5. Il s'ensuit que la préfète de l'Allier a pu, sans méconnaître l'article L. 832-2 précité du code, refuser à Mme B... une carte de séjour temporaire en qualité de mère de Français au motif qu'elle ne détenait pas de visa de court séjour délivré à Mayotte.

6. D'autre part, aux termes des dispositions alors codifiées à l'article L. 313-11 du code de l'entrée et du séjour des étrangers et du droit d'asile : " (...) la carte de séjour temporaire portant la mention " vie privée et familiale " est délivrée de plein droit : (...) 6° A l'étranger (...) qui est père ou mère d'un enfant français mineur résidant en France, à la condition qu'il établisse contribuer effectivement à l'entretien et à l'éducation de l'enfant dans les conditions prévues par l'article 371-2 du code civil depuis la naissance de celui-ci ou depuis au moins deux ans (...) / Lorsque la filiation est établie à l'égard d'un parent, en application de l'article 316 du code civil, le demandeur, s'il n'est pas l'auteur de la reconnaissance de paternité ou de maternité, justifie que ce dernier contribue effectivement à l'entretien et à l'éducation de l'enfant, dans les conditions prévues à l'article 371-2 du même code, ou produit une décision de justice relative à la contribution à l'éducation et à l'entretien de l'enfant. Lorsque le lien de filiation est établi mais que la preuve de la contribution n'est pas rapportée ou qu'aucune décision de justice n'est intervenue, le droit au séjour du demandeur s'apprécie au regard du respect de sa vie privée et familiale et au regard de l'intérêt supérieur de l'enfant ".

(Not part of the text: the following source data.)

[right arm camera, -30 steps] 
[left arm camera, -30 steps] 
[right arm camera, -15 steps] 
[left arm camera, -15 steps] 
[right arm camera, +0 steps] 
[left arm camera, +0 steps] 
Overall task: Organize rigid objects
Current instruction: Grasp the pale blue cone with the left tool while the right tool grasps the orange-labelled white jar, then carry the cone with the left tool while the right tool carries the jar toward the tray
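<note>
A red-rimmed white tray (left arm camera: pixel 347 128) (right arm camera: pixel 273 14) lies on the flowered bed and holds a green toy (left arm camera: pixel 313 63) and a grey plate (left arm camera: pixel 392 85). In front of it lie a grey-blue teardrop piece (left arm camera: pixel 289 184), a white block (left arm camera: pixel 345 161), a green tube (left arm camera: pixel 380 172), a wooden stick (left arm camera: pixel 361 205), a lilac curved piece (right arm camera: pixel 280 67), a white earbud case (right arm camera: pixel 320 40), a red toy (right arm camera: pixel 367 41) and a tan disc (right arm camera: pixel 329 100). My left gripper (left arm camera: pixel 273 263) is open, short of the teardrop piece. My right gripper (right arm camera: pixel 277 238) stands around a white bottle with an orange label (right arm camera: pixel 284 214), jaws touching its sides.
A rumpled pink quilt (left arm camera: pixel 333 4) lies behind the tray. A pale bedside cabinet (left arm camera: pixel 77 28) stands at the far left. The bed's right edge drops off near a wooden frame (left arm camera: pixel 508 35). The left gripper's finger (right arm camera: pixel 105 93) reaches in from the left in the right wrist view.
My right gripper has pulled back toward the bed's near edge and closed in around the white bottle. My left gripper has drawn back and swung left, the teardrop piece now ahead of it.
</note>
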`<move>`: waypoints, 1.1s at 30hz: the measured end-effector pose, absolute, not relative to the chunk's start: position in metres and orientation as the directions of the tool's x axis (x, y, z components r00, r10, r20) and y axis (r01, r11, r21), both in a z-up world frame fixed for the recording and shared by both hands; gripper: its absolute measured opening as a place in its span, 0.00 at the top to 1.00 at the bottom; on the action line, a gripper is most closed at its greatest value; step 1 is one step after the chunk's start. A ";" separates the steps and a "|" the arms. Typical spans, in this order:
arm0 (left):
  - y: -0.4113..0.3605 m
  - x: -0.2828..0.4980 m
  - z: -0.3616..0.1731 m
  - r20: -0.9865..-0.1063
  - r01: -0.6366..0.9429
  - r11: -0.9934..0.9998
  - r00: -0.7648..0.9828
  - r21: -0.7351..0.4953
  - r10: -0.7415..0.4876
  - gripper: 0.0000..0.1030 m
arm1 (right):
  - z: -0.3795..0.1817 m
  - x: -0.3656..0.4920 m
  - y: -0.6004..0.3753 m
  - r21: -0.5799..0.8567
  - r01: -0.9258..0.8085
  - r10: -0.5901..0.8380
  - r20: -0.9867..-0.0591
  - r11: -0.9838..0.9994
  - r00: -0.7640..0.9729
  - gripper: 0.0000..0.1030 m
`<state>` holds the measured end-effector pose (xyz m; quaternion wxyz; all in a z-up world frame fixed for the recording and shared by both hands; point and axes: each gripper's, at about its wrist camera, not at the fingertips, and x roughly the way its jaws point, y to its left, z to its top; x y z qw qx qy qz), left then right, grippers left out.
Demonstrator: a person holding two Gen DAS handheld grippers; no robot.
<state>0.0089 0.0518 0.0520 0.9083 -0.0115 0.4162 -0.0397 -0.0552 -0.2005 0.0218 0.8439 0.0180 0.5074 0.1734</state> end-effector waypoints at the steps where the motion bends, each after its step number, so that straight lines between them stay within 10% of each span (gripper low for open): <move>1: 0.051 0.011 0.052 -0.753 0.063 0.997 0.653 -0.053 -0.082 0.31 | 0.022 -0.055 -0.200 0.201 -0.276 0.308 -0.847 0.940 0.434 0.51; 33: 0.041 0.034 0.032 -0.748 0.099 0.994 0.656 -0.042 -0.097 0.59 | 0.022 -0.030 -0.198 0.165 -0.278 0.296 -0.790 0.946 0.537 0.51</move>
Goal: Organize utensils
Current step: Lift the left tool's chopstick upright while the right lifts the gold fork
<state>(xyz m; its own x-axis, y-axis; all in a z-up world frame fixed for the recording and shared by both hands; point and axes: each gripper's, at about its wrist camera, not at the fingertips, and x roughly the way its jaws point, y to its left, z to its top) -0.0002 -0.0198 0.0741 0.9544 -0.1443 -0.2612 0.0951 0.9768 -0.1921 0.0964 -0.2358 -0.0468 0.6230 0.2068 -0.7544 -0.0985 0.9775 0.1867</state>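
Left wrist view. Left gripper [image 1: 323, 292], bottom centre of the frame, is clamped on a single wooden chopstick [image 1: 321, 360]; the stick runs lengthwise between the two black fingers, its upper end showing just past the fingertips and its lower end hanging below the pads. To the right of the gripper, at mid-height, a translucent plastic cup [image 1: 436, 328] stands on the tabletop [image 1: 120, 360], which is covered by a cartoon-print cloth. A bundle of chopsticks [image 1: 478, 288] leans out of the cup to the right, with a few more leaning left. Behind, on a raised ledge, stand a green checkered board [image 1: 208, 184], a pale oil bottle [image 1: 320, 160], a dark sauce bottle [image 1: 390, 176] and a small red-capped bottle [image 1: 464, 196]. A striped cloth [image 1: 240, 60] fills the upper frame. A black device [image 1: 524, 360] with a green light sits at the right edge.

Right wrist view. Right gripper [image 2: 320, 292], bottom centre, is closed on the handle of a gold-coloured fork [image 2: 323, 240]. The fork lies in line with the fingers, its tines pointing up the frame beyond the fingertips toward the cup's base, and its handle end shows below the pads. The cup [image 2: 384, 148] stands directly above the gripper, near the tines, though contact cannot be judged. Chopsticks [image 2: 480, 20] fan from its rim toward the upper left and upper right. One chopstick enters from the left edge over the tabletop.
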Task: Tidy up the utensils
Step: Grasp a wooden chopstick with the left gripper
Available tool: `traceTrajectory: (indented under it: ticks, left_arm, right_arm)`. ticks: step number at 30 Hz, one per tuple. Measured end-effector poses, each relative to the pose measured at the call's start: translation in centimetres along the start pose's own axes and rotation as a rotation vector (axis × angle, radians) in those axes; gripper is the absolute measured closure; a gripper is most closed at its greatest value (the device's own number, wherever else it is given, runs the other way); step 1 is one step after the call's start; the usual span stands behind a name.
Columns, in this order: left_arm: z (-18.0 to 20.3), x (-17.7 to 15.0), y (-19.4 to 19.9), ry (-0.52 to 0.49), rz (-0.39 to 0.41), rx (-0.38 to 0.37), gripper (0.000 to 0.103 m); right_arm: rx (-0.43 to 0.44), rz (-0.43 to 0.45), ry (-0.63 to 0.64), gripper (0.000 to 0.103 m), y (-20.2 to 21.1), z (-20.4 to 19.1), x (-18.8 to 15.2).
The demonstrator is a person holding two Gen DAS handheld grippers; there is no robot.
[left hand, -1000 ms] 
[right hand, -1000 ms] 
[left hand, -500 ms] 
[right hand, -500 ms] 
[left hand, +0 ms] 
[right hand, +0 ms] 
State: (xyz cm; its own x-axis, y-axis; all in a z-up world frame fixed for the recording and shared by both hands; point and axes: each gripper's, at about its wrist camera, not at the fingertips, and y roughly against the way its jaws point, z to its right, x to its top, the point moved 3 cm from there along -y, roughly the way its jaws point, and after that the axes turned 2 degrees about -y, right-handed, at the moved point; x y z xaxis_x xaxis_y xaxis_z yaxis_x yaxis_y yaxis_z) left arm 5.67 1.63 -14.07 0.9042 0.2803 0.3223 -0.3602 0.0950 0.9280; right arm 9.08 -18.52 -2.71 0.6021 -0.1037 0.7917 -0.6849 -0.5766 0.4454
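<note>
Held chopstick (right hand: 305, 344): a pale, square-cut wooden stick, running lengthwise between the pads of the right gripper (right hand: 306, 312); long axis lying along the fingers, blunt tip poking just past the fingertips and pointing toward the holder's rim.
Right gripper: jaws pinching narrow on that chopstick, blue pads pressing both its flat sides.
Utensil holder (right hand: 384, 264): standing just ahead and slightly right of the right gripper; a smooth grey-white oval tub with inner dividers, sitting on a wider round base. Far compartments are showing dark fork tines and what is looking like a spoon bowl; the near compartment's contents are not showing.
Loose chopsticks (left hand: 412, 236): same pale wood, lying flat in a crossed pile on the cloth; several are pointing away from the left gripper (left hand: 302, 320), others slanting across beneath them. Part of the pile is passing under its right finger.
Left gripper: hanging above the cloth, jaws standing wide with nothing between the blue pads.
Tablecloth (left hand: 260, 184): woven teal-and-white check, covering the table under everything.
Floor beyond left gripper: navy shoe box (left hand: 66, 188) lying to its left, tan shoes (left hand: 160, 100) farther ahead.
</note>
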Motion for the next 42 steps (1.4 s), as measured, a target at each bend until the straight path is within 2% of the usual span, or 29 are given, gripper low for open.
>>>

7. En vertu de ces dispositions, la demande de titre présentée par Mme B... devait être appuyée soit des justificatifs de la contribution effective du père français aux besoins matériels et éducatifs de son enfant soit d'une décision de justice réglant les modalités de cette contribution et, à défaut, soumise à l'appréciation de l'incidence d'un refus sur la vie privée et familiale et l'intérêt supérieur de l'enfant.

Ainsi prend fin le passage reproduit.